2) I think we need a Home Hardware at the corner of Hastings and Nanaimo, where the discount store just moved out of. I would so prefer being able to walk to purchase my small hardware supplies rather than driving to the closest Rona.

3) This nasty blogger Andrew Breitbart died the day before yesterday of apparent heart failure. Apparently a man of hatred and vitriol with an insecurity complex a mile wide – I can’t help but note that in every photo he looks aged beyond his years. He was 43 when he died – but judging from this photo he looks to be in his middle fifties. Perhaps that’s what carrying around a lot of amped up negative emotion does to you. In any case, I’m not at all sorry that he’s gone.

4) Brian and I finished reading the last book in the Wicked Years series last night – or rather I should say that I finished reading it to him. At almost six hundred pages, this was a two-month affair – and finishing it seems like an accomplishment in not just reading, but intimacy. This reading together, which we have been doing now for almost two years, is one of my favourite aspects of our relationship and just one more way that we maintain closeness to one another. Sometimes it’s only 15 minutes a night, sometimes we read longer – but whatever the length and content, we always feel closer because of it. Entering a fictional world together, moving in the same pace and inflection, and finally finishing a read at the same time – all of these things help to remove us from our everyday worries and into some world out of time.
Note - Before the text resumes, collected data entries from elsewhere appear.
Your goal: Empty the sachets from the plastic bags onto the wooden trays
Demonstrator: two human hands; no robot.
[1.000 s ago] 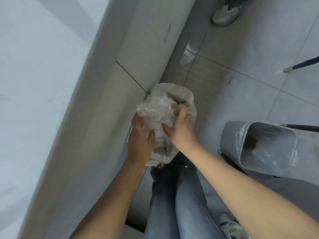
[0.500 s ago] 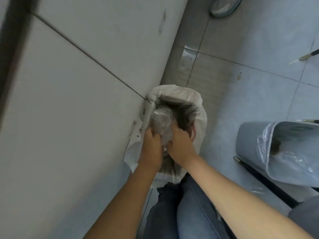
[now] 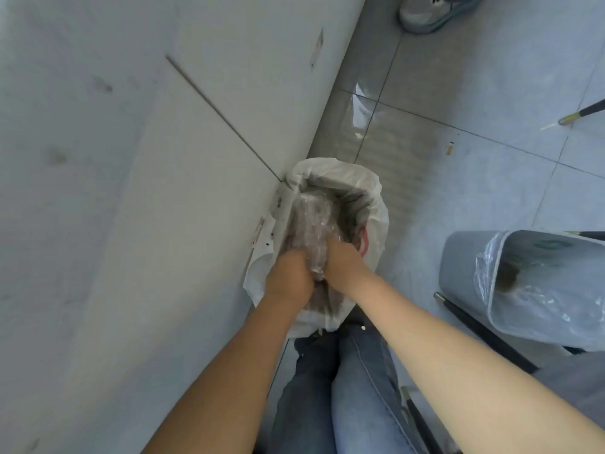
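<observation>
No readable writing or brand is shown; only a red mark [image 3: 364,241] inside the white-lined bin [image 3: 376,198] is seen, its wording not legible. A crumpled clear plastic bag [image 3: 311,221] is gripped at its near end by the left hand [image 3: 288,280] and right hand [image 3: 343,263], fingers closed around it, inside the bin's mouth. The bin is pressed against the cabinet panel [image 3: 163,191] on the left. Open tiled floor [image 3: 474,178] lies between it and a grey bin [image 3: 523,283] to the right.
</observation>
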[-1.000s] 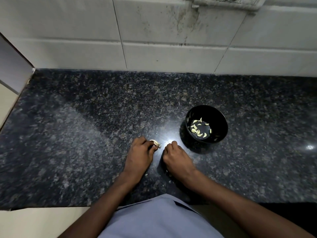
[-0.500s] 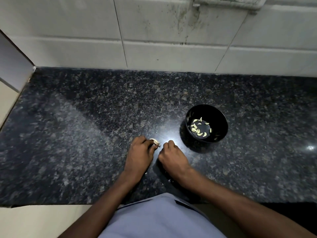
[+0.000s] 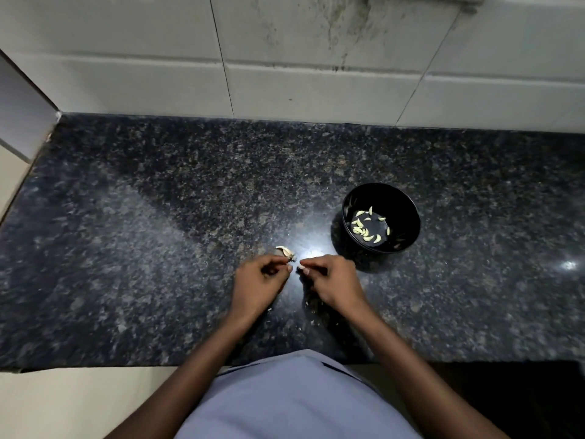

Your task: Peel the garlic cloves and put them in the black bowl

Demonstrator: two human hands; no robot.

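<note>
Your black bowl (image 3: 408, 213) on the right holds peeled cloves (image 3: 367, 228). Your left hand (image 3: 258, 282) pinches a garlic piece (image 3: 286, 251); your right hand (image 3: 332, 280) is curled, grip unclear.

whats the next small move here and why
Probably bring the right hand back to the clove and pull more skin off. The left hand pinches the clove, which still shows papery skin at its tip, while the right hand's fingertips sit just apart from it. Peeled cloves already lie in the bowl, so this one likely goes there once bare.
</note>
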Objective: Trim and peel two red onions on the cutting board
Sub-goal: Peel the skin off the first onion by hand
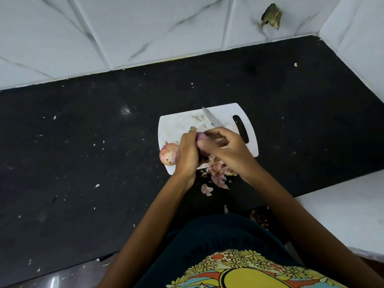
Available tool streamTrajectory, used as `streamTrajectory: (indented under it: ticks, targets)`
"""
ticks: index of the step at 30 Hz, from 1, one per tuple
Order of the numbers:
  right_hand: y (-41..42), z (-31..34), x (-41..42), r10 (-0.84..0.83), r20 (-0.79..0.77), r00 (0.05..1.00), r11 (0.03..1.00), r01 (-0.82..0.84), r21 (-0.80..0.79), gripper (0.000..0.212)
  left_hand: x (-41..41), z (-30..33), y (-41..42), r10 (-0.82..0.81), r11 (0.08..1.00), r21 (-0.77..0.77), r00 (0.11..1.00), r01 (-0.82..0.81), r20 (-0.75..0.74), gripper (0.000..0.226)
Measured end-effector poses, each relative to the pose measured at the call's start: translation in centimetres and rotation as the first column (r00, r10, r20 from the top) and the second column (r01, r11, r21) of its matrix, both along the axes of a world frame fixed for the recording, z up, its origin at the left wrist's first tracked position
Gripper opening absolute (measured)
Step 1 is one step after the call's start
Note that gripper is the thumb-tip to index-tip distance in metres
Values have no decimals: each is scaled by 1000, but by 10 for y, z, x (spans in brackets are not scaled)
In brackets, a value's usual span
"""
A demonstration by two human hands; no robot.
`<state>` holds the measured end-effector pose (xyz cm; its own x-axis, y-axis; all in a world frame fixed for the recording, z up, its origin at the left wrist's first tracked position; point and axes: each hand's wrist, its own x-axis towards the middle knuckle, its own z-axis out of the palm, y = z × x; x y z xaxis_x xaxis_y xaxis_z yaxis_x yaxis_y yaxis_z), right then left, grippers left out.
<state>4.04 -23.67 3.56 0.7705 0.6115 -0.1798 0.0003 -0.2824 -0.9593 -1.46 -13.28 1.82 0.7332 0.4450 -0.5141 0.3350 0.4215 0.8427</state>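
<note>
White board (180, 123) under both hands: the left hand (187, 152) cups a part-peeled onion (201, 136), the right hand (225, 147) pinches its skin while gripping a knife (213, 118), blade pointing away. A second onion (168, 155) sits left of the left hand, at the board's edge. A slip could swing the blade toward the left fingers; a nudge could roll the second onion off.

A black stone countertop (87, 142) fills most of the view, speckled with pale crumbs and carrying a dull glint of light. Behind the countertop rises a wall of white marble-look tiles (145, 28) with grey veins; one tile has a broken hole (271, 16). Right of the countertop stands a white ledge (340, 213)
</note>
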Motion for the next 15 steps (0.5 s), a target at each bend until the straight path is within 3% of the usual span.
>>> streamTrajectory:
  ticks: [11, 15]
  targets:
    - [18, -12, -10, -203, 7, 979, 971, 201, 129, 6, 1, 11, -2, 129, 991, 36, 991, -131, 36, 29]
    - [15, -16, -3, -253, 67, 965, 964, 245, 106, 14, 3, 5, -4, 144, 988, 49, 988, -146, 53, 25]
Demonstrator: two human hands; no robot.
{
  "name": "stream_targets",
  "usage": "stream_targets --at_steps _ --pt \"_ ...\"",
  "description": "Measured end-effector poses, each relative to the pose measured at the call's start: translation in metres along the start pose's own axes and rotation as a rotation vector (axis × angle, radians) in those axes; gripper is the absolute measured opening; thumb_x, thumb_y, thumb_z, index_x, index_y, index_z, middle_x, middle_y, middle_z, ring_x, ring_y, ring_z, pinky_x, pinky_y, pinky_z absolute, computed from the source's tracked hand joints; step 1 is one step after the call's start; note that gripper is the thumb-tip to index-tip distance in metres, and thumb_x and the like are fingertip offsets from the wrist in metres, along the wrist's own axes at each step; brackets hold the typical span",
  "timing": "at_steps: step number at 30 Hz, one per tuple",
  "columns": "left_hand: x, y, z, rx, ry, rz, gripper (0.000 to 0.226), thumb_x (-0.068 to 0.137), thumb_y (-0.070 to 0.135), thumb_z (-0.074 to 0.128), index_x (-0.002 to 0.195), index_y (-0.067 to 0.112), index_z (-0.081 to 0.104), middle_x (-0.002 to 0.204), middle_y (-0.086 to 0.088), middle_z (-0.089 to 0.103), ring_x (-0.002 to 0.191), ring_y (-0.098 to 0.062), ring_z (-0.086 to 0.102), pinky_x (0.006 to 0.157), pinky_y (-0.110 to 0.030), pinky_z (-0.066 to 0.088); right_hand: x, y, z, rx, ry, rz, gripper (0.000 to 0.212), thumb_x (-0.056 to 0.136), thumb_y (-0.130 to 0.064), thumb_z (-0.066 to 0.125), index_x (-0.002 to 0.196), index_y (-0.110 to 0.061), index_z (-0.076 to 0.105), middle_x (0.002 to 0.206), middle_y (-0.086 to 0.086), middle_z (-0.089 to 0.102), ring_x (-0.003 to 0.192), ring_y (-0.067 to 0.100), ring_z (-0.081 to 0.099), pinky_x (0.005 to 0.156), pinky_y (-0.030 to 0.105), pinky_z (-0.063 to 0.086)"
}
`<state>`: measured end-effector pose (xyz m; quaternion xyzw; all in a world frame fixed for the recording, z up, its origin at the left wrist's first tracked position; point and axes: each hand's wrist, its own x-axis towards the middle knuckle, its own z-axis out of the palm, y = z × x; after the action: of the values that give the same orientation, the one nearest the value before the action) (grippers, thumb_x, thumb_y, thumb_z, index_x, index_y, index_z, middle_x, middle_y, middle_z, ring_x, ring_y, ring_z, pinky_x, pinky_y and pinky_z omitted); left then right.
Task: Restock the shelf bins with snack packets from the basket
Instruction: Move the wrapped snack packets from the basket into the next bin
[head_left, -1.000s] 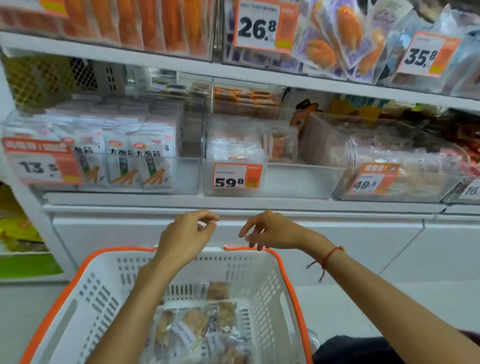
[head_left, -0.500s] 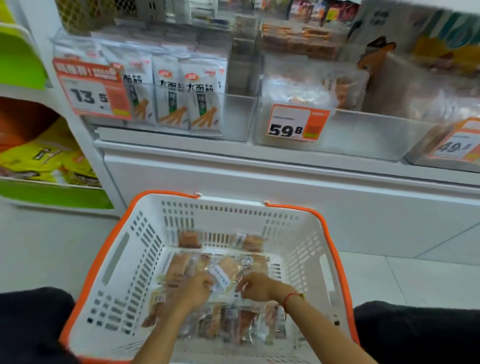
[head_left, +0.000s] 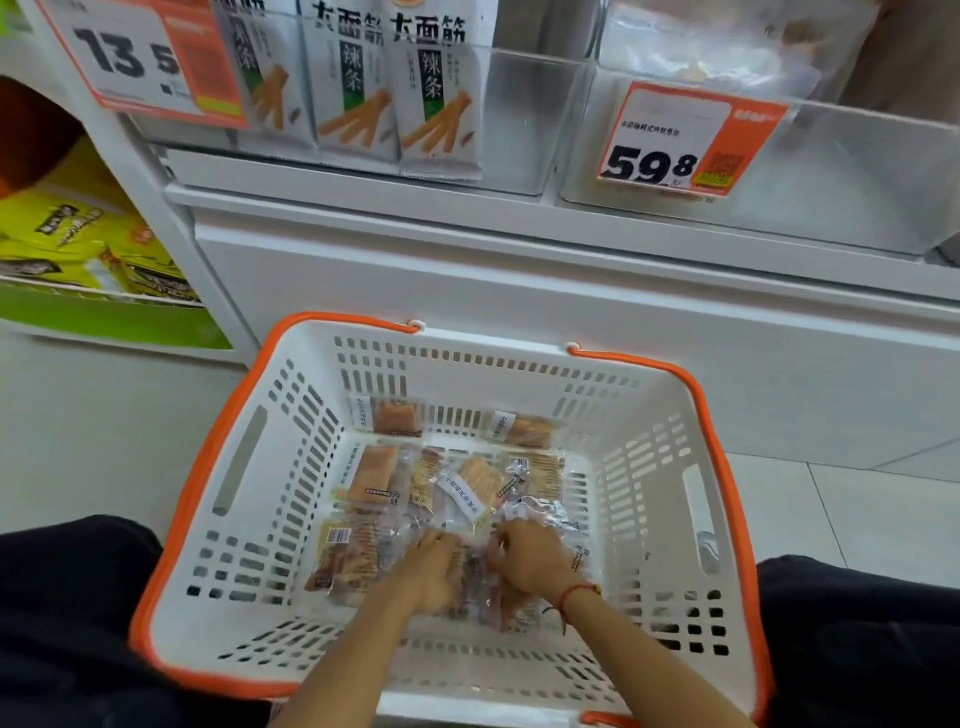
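A white basket (head_left: 291, 415) with an orange rim stands on the floor below the shelf. Several clear snack packets (head_left: 467, 488) with orange-brown pieces lie on its bottom. Both hands are down inside the basket on the near part of the pile. My left hand (head_left: 434, 571) has its fingers curled into the packets. Beside it, my right hand (head_left: 530, 558), with a red cord at the wrist, also curls its fingers round packets. The clear shelf bin (head_left: 831, 171) with the 59.8 tag stands above, at the right.
A second clear bin (head_left: 524, 119) at the upper left holds white packets (head_left: 441, 93) behind a 13.5 price tag (head_left: 140, 57). Yellow bags (head_left: 72, 228) lie on a green shelf at far left. My dark-clothed knees (head_left: 857, 639) flank the basket on the tiled floor.
Both hands went from the basket's far rim down into the packets. The view dropped and moved closer to the basket, and the hands have gathered nearer together on the pile.
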<state>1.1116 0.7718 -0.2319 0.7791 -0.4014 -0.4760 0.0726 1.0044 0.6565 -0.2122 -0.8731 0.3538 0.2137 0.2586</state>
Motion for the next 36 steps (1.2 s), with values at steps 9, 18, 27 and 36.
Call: stream_targets --at_steps 9,18,27,36 --pt "-0.008 -0.008 -0.026 -0.494 0.138 -0.066 0.059 0.089 0.009 0.061 0.142 0.018 0.037 0.146 -0.007 0.036 0.125 -0.023 0.045 0.091 -0.027 0.045 -0.016 0.027 -0.05 0.834 0.047 0.015 0.03 0.097 -0.016 0.051 0.069 -0.019 0.062 0.062 -0.013 0.064 0.059 0.006 0.058 0.062 0.02 0.045" --pt "-0.027 0.033 -0.045 -0.248 0.475 0.404 0.088 0.078 0.024 0.075 0.141 0.05 0.02 0.15 0.023 0.012 0.137 0.001 0.008 0.115 -0.035 0.013 -0.012 0.037 -0.095 1.551 -0.088 0.348 0.024 0.095 -0.005 0.051 0.113 0.009 0.06 0.093 0.018 0.07 0.067 0.018 0.068 0.063 0.022 0.057" --pt "-0.022 0.036 -0.064 -0.599 0.447 0.358 0.039 0.086 0.058 0.053 0.114 0.032 0.059 0.115 0.015 0.061 0.11 -0.007 0.058 0.097 -0.036 0.048 -0.018 0.032 -0.095 1.943 -0.168 0.375 0.028 0.101 -0.019 0.041 0.111 0.004 0.052 0.093 0.023 0.071 0.07 0.03 0.072 0.062 0.033 0.06" --pt "-0.018 0.003 -0.071 -0.826 0.299 0.143 0.055 0.088 0.052 0.05 0.136 0.025 0.046 0.131 0.005 0.056 0.118 -0.016 0.055 0.097 -0.037 0.049 0.005 0.029 -0.046 0.382 -0.032 0.166 0.037 0.09 -0.009 0.05 0.127 -0.01 0.054 0.13 0.011 0.054 0.107 0.025 0.056 0.084 0.027 0.047"
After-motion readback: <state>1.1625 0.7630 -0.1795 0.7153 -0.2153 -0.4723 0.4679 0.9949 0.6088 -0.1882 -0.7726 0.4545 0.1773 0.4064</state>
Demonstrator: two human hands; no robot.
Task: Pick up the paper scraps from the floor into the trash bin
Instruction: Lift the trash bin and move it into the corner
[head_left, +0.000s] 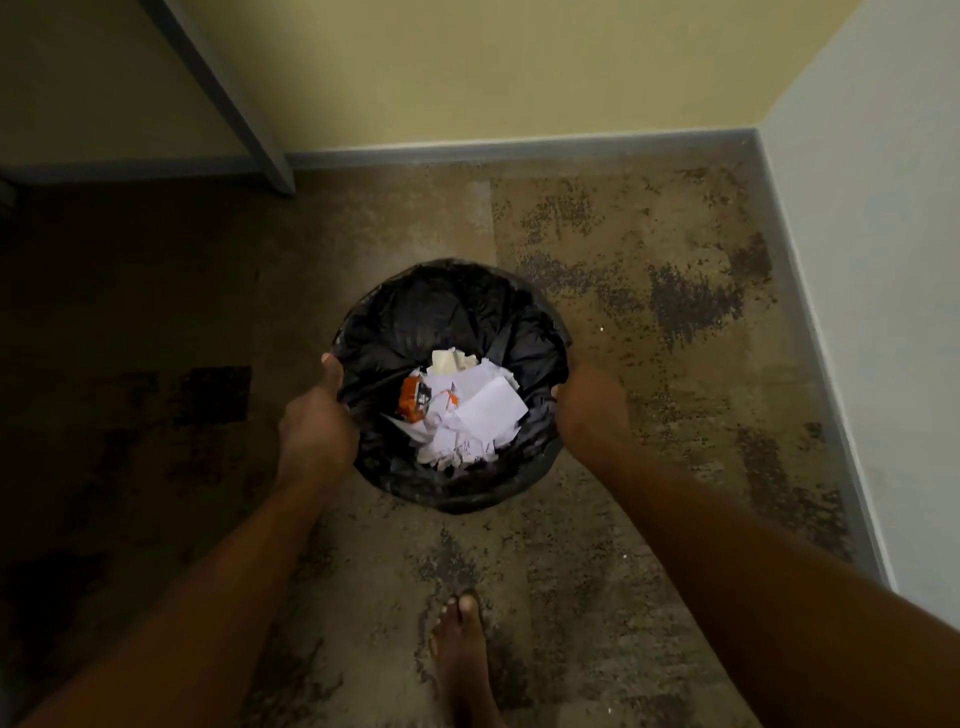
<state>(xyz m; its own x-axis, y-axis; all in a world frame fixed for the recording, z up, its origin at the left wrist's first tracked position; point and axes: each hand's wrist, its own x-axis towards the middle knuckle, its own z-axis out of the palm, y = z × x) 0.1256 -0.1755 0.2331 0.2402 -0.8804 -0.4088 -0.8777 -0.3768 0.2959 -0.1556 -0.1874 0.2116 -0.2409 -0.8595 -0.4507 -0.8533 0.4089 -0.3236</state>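
Basically you look near done: the paper scraps (470, 410) sit piled inside the trash bin (540, 332), white pieces heaped on each other at its bottom, too overlapped to count, with one orange item (412, 397) among them at the left of the pile. One bin, lined with one black bag (441, 312), stands on the floor (623, 249) near the room corner. No sizeable scrap shows on the visible floor; one tiny white speck (601, 328) lies just right of the bin, too small to tell if it is paper, and the left side is dark, so check there. Your left hand (317, 421) grasps the bin's left rim, thumb up along the edge, fingers curled over the bag. Your right hand (589, 400) is at the right rim, touching it, but blurred, so I cannot tell whether it clenches the rim or just rests there. One bare foot (462, 654) stands behind the bin, one table leg (234, 104) at upper left.
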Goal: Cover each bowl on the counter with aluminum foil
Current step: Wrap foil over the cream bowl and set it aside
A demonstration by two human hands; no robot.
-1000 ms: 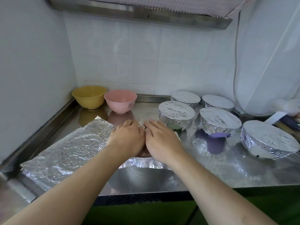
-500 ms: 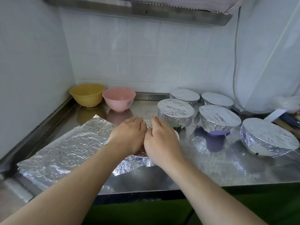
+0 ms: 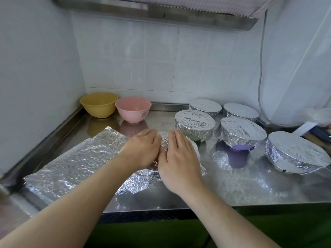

5) In a class discussion this week, one of my classmates asked of Virginia Woolf’s To the Lighthouse, “Why does Woolf write this way? Why can’t she write some other way? Isn’t this an elitist way of writing?” which – bless him for his honest reaction – strikes me as a gendered response. I have never heard anyone suggest that Joyce should write differently, even among those who hate him. And of all the “elitist” writers we are encountering in grad school, why pick on Woolf because she writes in lyrical prose? I mean, I get that some of the reading is difficult, but this line of inquiry really made me wonder if some people still give women short shrift when it comes to taking them as seriously as men. An example I used with one of my classmates afterwards was Margaret Atwood – one of Canada’s literary greats – and yet still when her name comes up I hear people kvetching about Surfacing or The Edible Woman which were her early novels, written in the sixties. Do we do that for male writers also? Hold them to something they wrote forty years ago as if this is their whole problem? Or do we have an active disdain for women – particularly feminist writers? How does this manifest?

6) And also – this is totally amazing: http://www.brainpickings.org/index.ph/2012/03/02/dr-seuss-seven-lady-godivas/.

Pesky Science!

No time for a decent post today because I’ve got an all-day union meeting to attend, with a social afterward and then dinner – so I leave you with this amusing short from Rick Mercer. Grains of truth? Oh yes. You have no idea.

Oh. Canada……

I have to say – watching this Robocall scandal and the Conservatives response to it is like watching a case study from the PR handbook – that would be a case study in what *not* to do in the event of a crisis. Rather than staying on message about an Elections Canada investigation and a public inquiry, Harper and co have consistently swayed into territory that is not only insulting to the other political parties, but to any Canadian who cares about the democratic tradition. Today’s tactic? Calling everyone else “sore losers”. *Sigh* Oh, Canada – whatever is becoming of you?